* [EXERCISE BRIEF] Please report each line of the data below that contains "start".

────

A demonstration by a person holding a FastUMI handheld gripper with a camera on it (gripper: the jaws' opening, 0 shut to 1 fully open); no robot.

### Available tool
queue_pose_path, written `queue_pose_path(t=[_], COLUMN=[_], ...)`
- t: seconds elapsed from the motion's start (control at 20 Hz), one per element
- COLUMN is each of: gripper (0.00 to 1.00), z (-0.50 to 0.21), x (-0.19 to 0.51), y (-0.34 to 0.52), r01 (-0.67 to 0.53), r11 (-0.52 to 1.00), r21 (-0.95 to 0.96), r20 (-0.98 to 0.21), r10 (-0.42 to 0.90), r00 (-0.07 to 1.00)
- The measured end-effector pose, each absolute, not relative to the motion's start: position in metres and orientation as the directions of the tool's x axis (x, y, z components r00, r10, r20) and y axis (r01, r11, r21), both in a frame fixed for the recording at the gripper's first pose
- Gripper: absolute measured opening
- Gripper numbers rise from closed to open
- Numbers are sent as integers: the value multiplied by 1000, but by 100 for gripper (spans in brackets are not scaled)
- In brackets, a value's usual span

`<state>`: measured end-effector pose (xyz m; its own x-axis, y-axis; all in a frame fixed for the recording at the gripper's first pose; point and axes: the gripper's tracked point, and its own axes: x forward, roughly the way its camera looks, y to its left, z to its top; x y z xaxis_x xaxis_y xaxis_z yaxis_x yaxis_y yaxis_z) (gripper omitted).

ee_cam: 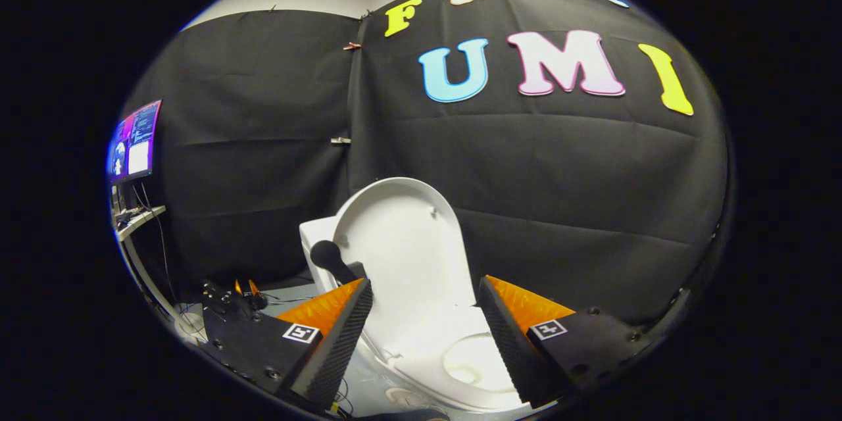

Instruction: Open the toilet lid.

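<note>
A white toilet stands below and ahead of my gripper [424, 293]. Its lid [401, 243] is raised upright and leans back toward the tank [316, 240]. The seat [427, 348] lies flat, and the bowl opening [473, 362] shows between and below the fingers. My two fingers stand well apart with nothing between them, and neither touches the lid. The left finger [342, 335] sits near the seat's left side. The right finger [510, 335] covers part of the seat's right side. A black knob-ended handle [329, 256] sticks up beside the tank, just beyond the left finger.
A monitor [135, 141] sits on a white desk [138, 220] at the far left, with cables hanging below. Dark equipment with cables [227, 299] lies on the floor left of the toilet. Black cloth walls close in behind the toilet.
</note>
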<state>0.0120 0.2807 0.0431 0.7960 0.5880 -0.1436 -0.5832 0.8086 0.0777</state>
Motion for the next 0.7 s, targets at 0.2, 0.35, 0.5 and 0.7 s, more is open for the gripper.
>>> queue_pose_path(t=[0.2, 0.35, 0.5, 0.7], gripper=[100, 99, 99, 99], z=[33, 18, 15, 26], x=[-6, -28, -45, -40], y=[198, 148, 121, 93], r01=[-467, -389, -356, -322], r11=[876, 907, 910, 931], r21=[119, 161, 211, 170], r20=[-175, -204, -187, -120], r10=[481, 416, 395, 344], r00=[859, 886, 900, 931])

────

* [RESPONSE TO THIS TASK]
- t: seconds elapsed from the motion's start (control at 20 Hz), one per element
- The measured end-effector pose, each absolute, not relative to the motion's start: position in metres and orientation as the directions of the tool's x axis (x, y, z components r00, r10, r20) and y axis (r01, r11, r21), both in a frame fixed for the recording at the gripper's first pose

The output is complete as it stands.